Vlastimil Babka <vbabka@xxxxxxx> · Wed, 23 Aug 2017 10:12:14 +0200

On 08/23/2017 07:36 AM, Joonsoo Kim wrote:
> On Mon, Aug 21, 2017 at 10:10:14AM -0400, Johannes Weiner wrote:
>> On Wed, Aug 09, 2017 at 01:58:42PM -0700, David Rientjes wrote:
>>> On Thu, 27 Jul 2017, Vlastimil Babka wrote:
>>>
>>>> As we discussed at last LSF/MM [1], the goal here is to shift more compaction
>>>> work to kcompactd, which currently just makes a single high-order page
>>>> available and then goes to sleep. The last patch, evolved from the initial RFC
>>>> [2] does this by recording for each order > 0 how many allocations would have
>>>> potentially be able to skip direct compaction, if the memory wasn't fragmented.
>>>> Kcompactd then tries to compact as long as it takes to make that many
>>>> allocations satisfiable. This approach avoids any hooks in allocator fast
>>>> paths. There are more details to this, see the last patch.
>>>>
>>>
>>> I think I would have liked to have seen "less proactive" :)
>>>
>>> Kcompactd currently has the problem that it is MIGRATE_SYNC_LIGHT so it 
>>> continues until it can defragment memory.  On a host with 128GB of memory 
>>> and 100GB of it sitting in a hugetlb pool, we constantly get kcompactd 
>>> wakeups for order-2 memory allocation.  The stats are pretty bad:
>>>
>>> compact_migrate_scanned 2931254031294 
>>> compact_free_scanned    102707804816705 
>>> compact_isolated        1309145254 
>>>
>>> 0.0012% of memory scanned is ever actually isolated.  We constantly see 
>>> very high cpu for compaction_alloc() because kcompactd is almost always 
>>> running in the background and iterating most memory completely needlessly 
>>> (define needless as 0.0012% of memory scanned being isolated).
>>
>> The free page scanner will inevitably wade through mostly used memory,
>> but 0.0012% is lower than what systems usually have free.
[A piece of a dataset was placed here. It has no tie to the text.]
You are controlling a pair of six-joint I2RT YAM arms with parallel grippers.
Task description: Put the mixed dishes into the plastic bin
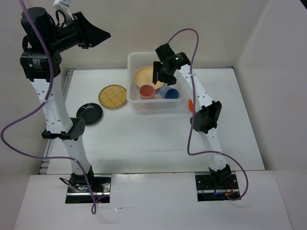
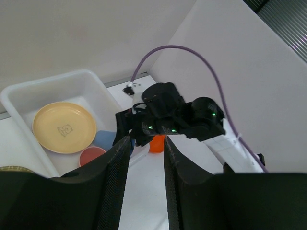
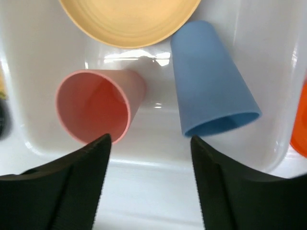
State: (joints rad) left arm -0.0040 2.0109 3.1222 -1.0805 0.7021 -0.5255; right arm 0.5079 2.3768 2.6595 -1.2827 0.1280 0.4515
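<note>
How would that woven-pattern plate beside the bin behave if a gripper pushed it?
The woven-pattern plate lies flat on the table, so it would probably slide rather than tip or roll. It looks thin and shallow, so it is likely light, with little rim to pinch. Pushed toward the plastic bin, it would soon hit its wall.

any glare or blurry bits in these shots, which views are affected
Right wrist view: white glare on the plastic bin floor between the pink-red cup and the blue cup; the right tool is dark and soft-edged. Left wrist view: the left tool is near-black and blurred, background sharper. Top view: even light, faint shadows, no obvious blur.
</note>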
I'm guessing
>> this is because of concurrent allocation & free cycles racing with the
>> scanner? There could also be an issue with how we do partial scans.
>>
>> Anyway, we've also noticed scalability issues with the current scanner
>> on 128G and 256G machines. Even with a better efficiency - finding the
>> 1% of free memory, that's still a ton of linear search space.
>>
>> I've been toying around with the below patch. It adds a free page
>> bitmap, allowing the free scanner to quickly skip over the vast areas
>> of used memory. I don't have good data on skip-efficiency at higher
>> uptimes and the resulting fragmentation yet. The overhead added to the
>> page allocator is concerning, but I cannot think of a better way to
>> make the search more efficient. What do you guys think?
> 
> Hello, Johannes.
> 
> I think that the best solution is that the compaction doesn't do linear
> scan completely. Vlastimil already have suggested that idea.

I was going to bring this up here, thanks :)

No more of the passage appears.